Desde que todo había terminado, el teléfono
fijo sólo había sonado tres veces: su hermana invitándolo a tomar unos mates,
una notificación de corte de servicios de vaya a saber cuál de ellos, y un
ofrecimiento para cambiarse de mutual. Ella no llamaba.
Los días habían pasado, y el trajín
empezaba a enturbiar los recuerdos pero, igualmente, las noches no daban
respiro y el rescoldo de una vieja pasión cercana, aportaba lo suyo para que
aunque sea una lágrima de las que él le había jurado cayera contorneando el
rostro hasta llegar a la almohada.
La casa estaba tranquila; orden por todos
lados, y la pulcritud e impavidez de los muebles le hacían dudar de que algo hubiera
pasado, de que la felicidad había inundado todos esos espacios inmaculados.
Él se había encargado minuciosamente, de
quitar todo objeto material que hacía referencia a los meses anteriores:
papeles pegados en los espejos, borradores tachados, anotaciones desprolijas
producto del apuro, más papeles y hasta anotaciones de chinchón todo con los
nombres de ambos.
Pero no podía dejar de persignarse cada vez
que se acostaba, ni tampoco podía dejar de repetir incesantemente los ritos más
estrambóticos rezando para que volviera a dioses inexistentes.
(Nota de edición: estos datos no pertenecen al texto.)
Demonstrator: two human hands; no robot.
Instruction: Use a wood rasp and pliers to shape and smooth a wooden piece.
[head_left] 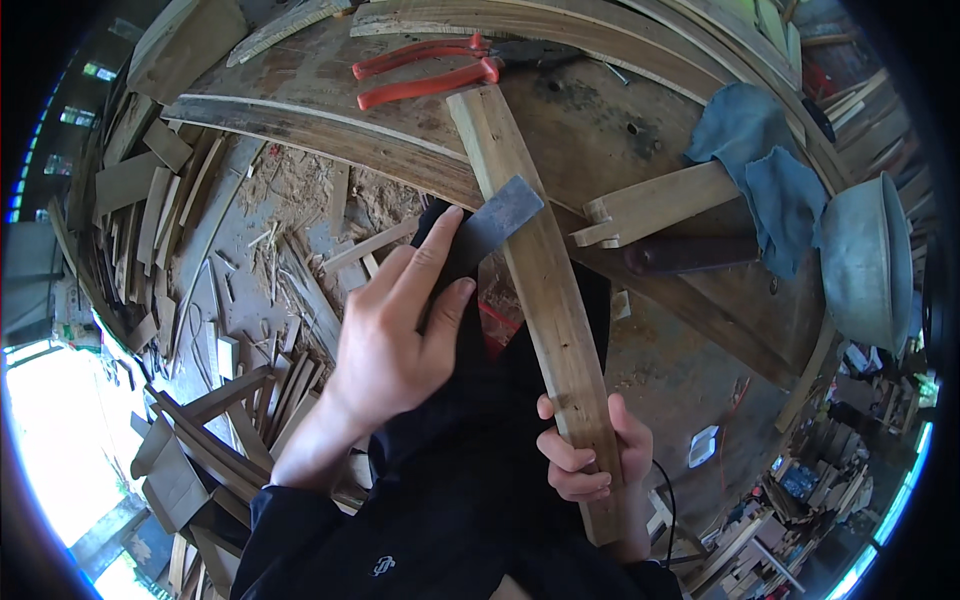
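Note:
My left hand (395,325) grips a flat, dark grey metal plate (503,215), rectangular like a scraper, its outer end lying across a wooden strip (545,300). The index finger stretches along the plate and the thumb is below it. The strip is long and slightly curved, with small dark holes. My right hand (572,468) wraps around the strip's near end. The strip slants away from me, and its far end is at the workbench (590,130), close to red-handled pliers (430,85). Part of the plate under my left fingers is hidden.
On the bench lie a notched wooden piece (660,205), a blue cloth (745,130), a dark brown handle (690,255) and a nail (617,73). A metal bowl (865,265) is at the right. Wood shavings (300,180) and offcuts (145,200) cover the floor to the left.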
Una mañana se levantó, como todas en su
vida: cansado y perezoso. Puso a calentar la pava, preparó el mate, bostezó y
se sentó en la cocina. Los primeros rayitos de sol del día, se asomaban tímidos
por la ventana.
A las diez y veinte, por cuarta vez desde
que todo había terminado, sonó el teléfono y los últimos siete meses
aparecieron en su mente comprimidos en tan sólo un segundo. Volvió a sonar.
Temeroso se acercó hasta la mesita donde estaba el aparato, que no paraba de
arremeter con su incontenible chirrido. Casi temblando tomó coraje, y con las
manos algo transpiradas atendió. Del otro lado, una voz armoniosa pero con
cadencia técnica le dijo: “Buenos días señor, mi nombre es Roxana y lo llamo de
Telefónica para ofrecerle….”. No respondió; no dijo una sola palabra y cortó.